When it comes to Site Planning applications organizations have a strong desire to combine data from different sources not only to derive insights at a particular location but also to compare different geographic locations (for example to find locations that show similar characteristics).
If our aim is to compare two geographic locations we may want to take into account a variety of data points measured at that location both from 'traditional' sources (e.g. the census) as well as from more modern sources such as mobile financial transactions and point of interest (POI) data.
Building our Similarity Score
Over the past few months on CARTO's specialist Spatial Data Science team we have developed a method to compute a similarity score with respect to an existing site for a set of target locations which can prove an essential tool for Site Planners looking at opening relocating or consolidating their site network.
Calculating a similarity score between two locations really boils down to computing for each variable of interest the difference between its values at these locations or as would be called in the following the 'distance in variable space' as opposed to geographical distance.

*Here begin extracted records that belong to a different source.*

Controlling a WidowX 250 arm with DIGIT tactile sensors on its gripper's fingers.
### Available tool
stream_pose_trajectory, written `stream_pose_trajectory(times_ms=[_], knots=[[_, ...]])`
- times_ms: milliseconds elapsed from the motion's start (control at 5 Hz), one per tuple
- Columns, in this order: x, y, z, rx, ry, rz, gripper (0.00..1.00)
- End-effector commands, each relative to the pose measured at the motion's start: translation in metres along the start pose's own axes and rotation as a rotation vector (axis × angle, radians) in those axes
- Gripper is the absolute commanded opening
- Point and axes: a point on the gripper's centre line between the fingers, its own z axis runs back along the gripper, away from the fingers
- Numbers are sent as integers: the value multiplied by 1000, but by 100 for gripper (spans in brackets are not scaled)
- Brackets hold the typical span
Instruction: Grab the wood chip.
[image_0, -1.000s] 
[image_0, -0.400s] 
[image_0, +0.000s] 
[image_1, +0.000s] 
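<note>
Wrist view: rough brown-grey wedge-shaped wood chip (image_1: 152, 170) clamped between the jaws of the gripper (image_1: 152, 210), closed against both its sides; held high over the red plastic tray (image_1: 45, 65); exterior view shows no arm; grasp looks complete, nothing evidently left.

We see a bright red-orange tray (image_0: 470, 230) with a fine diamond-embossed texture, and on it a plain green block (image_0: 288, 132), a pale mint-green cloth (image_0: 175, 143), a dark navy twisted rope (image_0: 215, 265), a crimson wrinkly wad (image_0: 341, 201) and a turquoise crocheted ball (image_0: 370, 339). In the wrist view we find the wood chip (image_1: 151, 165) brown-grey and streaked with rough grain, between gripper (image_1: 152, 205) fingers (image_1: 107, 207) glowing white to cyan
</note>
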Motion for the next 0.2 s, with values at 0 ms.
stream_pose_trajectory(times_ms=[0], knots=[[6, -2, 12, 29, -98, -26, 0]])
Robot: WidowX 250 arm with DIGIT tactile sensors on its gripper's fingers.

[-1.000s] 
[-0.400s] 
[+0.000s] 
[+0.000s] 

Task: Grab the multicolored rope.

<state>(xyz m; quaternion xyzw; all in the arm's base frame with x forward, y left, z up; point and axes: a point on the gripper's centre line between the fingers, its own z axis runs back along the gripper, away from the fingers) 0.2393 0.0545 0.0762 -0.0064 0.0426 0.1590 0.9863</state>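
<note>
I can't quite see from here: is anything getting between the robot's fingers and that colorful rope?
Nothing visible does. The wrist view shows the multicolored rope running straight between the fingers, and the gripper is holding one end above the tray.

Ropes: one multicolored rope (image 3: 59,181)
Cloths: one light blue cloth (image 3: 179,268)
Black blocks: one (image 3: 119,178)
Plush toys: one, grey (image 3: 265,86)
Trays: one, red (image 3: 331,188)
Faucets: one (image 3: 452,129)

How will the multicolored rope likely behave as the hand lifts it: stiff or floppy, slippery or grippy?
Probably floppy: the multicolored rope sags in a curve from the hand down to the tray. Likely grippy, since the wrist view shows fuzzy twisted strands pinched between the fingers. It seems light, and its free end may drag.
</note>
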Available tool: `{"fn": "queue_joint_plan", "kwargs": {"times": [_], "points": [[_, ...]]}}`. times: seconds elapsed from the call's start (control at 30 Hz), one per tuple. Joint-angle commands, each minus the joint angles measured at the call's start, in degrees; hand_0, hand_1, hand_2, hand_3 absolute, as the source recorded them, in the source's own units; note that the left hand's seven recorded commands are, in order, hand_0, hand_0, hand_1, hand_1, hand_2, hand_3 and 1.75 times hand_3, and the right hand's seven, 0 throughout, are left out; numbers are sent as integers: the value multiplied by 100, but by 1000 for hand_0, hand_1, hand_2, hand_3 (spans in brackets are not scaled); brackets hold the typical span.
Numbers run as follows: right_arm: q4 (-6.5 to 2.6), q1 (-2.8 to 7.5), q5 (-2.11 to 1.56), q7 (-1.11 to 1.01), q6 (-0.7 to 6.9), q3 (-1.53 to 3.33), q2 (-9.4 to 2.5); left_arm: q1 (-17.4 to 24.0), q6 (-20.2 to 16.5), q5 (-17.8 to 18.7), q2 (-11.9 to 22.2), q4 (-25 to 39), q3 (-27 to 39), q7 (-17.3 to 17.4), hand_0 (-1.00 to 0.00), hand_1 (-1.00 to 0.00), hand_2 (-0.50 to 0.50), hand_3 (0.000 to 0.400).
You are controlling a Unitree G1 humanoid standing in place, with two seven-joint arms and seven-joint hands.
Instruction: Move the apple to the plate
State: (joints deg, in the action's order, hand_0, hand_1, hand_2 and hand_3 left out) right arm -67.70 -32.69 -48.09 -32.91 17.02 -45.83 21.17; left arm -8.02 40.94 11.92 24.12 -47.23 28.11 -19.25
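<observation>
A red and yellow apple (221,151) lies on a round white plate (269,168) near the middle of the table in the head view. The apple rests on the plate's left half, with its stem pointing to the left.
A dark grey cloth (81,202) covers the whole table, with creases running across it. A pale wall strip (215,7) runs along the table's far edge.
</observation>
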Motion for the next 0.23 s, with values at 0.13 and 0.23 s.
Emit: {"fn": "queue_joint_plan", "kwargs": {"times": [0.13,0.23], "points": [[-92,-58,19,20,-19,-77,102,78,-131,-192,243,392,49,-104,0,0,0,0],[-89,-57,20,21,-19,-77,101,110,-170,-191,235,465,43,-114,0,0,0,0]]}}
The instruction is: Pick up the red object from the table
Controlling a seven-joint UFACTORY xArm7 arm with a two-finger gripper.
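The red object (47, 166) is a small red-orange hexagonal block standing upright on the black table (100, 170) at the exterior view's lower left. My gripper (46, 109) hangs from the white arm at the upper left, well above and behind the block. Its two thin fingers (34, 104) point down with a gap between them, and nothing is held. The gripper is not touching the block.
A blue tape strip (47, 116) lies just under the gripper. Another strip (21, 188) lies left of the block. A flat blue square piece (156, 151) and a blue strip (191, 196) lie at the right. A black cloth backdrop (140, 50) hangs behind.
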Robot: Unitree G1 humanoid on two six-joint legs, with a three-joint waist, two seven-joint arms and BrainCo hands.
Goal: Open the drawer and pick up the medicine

In order to estimate the similarity between two locations we first need to define what we mean by 'location'. For example some data might be available at point level (e.g. POI data) while others might already come spatially aggregated (e.g. census data is typically available at a given administrative unit level) and different data sources might be available at different spatial resolutions. In fact spatial aggregation may be necessary to create meaningful units for analysis or might be a bi-product of data anonymization procedures to ensure data privacy (e.g. in the case of mobile GPS data). So the question is: how do we select a common spatial resolution to define a meaningful unit for the analysis? And then how do we integrate data sources at different spatial resolutions to the chosen spatial support?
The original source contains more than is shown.